Search each line of the data for the word "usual"; copy every line where it is found.

(Source data)
────

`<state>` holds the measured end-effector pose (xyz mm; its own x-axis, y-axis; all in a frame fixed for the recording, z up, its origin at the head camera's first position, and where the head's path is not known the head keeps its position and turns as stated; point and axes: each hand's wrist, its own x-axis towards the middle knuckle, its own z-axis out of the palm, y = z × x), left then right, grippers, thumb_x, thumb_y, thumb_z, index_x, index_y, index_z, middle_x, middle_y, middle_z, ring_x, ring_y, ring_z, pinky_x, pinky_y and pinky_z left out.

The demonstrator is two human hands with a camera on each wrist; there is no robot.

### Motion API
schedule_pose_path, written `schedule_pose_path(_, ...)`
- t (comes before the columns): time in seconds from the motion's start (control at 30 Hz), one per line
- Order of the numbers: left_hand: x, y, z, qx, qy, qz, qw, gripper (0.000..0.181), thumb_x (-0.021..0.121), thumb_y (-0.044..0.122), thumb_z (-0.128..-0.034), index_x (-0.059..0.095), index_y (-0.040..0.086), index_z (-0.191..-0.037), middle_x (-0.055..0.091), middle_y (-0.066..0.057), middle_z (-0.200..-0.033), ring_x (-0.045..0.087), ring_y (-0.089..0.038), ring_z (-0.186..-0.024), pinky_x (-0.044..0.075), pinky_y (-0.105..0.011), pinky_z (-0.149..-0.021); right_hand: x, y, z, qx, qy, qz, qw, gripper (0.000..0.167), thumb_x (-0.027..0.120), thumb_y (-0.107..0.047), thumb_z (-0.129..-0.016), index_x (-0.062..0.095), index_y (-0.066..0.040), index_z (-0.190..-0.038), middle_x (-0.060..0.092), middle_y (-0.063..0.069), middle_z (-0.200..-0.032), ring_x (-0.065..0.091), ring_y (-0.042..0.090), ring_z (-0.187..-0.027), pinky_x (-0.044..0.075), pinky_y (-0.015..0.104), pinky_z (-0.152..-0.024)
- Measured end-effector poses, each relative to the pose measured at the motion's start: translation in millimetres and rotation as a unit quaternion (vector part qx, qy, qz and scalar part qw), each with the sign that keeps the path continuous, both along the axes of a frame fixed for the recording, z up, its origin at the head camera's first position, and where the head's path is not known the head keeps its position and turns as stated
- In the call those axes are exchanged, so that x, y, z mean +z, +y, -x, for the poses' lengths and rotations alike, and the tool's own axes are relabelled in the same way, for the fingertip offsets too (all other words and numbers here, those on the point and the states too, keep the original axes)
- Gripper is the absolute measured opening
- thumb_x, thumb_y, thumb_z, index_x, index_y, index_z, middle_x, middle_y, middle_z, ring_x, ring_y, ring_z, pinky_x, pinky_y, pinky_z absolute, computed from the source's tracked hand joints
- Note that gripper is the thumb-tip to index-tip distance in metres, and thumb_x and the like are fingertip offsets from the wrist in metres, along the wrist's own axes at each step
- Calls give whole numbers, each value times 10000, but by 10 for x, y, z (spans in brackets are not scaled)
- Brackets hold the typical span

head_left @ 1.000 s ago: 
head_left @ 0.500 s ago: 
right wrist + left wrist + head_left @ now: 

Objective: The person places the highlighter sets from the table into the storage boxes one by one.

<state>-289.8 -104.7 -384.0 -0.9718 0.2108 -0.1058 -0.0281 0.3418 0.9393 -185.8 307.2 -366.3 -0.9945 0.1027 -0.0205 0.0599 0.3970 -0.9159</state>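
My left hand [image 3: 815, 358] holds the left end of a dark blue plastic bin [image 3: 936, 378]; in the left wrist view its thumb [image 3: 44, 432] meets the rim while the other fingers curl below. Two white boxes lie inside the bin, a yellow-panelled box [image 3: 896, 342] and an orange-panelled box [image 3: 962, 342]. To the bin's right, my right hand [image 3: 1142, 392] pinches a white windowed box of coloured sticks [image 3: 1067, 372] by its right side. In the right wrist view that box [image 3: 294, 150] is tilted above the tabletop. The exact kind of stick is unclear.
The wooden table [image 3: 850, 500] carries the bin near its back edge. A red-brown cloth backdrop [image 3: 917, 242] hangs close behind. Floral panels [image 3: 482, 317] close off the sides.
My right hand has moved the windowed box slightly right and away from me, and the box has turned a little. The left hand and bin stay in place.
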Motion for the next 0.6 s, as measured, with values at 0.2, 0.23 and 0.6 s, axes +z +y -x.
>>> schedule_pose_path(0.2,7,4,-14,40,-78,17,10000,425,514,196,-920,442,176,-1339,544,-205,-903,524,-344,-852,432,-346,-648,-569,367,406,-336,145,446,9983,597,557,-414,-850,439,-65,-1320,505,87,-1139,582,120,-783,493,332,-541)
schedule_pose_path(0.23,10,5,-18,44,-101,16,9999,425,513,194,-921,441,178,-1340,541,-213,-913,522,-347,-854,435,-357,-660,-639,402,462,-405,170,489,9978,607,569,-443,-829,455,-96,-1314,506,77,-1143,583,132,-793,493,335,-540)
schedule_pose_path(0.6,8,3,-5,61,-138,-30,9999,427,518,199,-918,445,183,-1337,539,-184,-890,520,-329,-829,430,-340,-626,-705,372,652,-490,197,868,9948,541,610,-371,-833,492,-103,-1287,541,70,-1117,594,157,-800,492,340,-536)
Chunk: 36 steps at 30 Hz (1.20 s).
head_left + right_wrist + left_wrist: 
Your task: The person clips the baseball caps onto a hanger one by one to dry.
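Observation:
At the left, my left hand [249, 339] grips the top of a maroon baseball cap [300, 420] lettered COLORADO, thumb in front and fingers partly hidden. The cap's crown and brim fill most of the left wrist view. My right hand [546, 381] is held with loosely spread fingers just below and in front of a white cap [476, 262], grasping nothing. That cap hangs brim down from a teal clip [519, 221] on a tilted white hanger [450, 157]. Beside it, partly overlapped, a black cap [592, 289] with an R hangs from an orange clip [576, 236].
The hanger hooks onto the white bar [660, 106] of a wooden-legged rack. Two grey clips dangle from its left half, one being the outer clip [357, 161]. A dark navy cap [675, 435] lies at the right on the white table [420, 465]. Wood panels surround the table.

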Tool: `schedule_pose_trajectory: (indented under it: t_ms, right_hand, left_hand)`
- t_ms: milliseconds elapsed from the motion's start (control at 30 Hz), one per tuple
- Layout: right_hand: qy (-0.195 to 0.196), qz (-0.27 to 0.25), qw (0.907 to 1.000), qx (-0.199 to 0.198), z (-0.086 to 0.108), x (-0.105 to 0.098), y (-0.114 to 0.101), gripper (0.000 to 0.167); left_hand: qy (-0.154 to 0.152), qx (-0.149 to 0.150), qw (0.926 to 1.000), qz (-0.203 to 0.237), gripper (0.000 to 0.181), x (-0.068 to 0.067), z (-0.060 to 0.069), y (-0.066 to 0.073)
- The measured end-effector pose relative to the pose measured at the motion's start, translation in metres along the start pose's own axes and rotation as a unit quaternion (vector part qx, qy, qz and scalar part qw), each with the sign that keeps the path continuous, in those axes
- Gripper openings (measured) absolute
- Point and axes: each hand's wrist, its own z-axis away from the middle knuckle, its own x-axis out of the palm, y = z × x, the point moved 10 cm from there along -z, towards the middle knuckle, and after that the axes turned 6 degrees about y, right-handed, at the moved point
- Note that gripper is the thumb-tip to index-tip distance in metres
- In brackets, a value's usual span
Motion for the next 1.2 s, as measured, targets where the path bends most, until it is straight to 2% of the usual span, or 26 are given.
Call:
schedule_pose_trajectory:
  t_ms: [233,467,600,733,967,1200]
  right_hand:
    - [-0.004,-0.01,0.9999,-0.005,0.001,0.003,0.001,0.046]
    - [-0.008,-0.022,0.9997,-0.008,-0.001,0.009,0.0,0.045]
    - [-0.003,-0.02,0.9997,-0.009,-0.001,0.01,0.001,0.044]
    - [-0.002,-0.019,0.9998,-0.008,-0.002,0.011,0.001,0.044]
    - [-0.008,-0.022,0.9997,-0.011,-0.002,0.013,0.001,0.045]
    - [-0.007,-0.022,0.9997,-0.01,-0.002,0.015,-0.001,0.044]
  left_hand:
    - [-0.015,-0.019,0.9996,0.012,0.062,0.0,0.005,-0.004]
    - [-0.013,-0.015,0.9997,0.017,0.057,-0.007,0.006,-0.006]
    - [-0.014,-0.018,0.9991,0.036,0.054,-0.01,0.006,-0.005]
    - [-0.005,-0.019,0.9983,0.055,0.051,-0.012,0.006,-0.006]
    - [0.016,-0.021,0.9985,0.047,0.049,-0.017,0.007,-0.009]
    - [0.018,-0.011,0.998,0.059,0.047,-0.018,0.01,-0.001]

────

* **Answer section**
- In brackets, a value's usual span
Motion for the next 1.2 s, as measured, targets where the path bends most, until it is straight to 2% of the usual span, or 26 are given.

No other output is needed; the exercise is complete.